Basic Workflow
Walk you through the suggested basic workflow for using Codee, demonstrated with a C project.
Getting ready
For this demonstration, we will use a C implementation of a matrix multiplication. Start by cloning the repository:
git clone https://github.com/codee-com/codee-demos.git
Walkthrough of the workflow
Our suggested basic workflow begins with management-oriented reports before diving into more detailed, developer-focused insights. This top-down approach helps ensure that strategic goals are aligned with technical actions during project development.

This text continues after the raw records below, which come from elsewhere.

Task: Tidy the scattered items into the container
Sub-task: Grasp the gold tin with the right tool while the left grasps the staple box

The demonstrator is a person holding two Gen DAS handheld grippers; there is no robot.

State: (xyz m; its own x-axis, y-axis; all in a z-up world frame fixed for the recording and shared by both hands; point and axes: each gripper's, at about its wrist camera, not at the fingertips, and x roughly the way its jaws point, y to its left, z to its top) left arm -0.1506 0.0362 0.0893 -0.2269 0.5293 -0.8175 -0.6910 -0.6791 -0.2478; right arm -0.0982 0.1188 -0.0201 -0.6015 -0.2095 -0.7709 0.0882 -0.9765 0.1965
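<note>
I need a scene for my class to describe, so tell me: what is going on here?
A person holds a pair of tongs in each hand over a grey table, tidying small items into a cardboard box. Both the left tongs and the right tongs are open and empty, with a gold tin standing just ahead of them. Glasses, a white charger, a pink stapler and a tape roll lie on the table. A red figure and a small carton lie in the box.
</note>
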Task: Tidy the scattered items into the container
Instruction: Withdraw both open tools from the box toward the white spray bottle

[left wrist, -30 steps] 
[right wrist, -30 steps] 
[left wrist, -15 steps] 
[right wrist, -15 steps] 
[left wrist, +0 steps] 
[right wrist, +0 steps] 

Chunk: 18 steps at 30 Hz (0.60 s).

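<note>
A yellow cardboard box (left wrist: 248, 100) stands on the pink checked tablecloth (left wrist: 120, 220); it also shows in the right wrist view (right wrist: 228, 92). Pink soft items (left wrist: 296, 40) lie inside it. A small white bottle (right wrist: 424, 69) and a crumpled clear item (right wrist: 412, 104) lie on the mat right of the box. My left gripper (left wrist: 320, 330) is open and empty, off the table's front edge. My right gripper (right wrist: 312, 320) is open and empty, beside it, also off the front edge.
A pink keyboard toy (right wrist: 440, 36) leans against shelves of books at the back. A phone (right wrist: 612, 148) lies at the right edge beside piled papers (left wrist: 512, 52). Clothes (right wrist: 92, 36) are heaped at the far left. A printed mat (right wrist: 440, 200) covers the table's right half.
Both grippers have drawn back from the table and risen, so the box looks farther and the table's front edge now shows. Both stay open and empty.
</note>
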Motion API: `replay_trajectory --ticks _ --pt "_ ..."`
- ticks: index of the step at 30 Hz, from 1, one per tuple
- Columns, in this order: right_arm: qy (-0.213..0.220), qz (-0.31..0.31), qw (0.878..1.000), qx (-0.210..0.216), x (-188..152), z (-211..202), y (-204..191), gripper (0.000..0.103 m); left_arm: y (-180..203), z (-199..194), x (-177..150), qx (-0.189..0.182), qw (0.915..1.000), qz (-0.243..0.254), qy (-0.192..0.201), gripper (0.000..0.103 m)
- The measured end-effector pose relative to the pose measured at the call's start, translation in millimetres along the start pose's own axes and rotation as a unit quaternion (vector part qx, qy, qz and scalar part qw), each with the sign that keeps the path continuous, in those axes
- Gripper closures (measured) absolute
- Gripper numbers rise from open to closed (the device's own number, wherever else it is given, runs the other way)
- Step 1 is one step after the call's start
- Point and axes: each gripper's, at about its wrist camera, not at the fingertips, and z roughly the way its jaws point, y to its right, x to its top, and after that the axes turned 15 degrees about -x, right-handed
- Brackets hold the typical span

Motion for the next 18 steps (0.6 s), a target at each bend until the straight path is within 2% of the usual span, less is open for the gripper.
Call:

Follow along each step of the basic workflow and refer to the accompanying diagram to see how each part of the process interconnects.
0. Compiler Invocation
Firstly navigate to the source code directory:
- Linux
- Windows
cd codee-demos/C/MATMUL
cd codee-demos\C\MATMUL
Before using Codee, ensure you have a working compiler invocation for the
code to analyze. We will focus on the main.c
file, which contains the core
computational code. The file can be compiled as:
gcc main.c -c -I include/ -O3
To generate any Codee report, simply add the compiler invocation to the
right of the codee
invocation after a --
separator.
1. Technical Debt
This report quantifies as a single number, the technical debt score, all code refactors that are necessary to leverage all improvement opportunities identified by Codee. Over time, your goal should be to progressively reduce this score to zero:
codee technical-debt -- gcc main.c -c -I include/ -O3
TECHNICAL DEBT REPORT
This report quantifies the technical debt associated with the modernization of legacy code by assessing the extent of refactoring required for language constructs. The score is determined based on the number of language constructs necessitating refactoring to bring the source code up to modern standards. Additionally, the metric identifies the impacted source code segments, detailing affected files, functions, and loops.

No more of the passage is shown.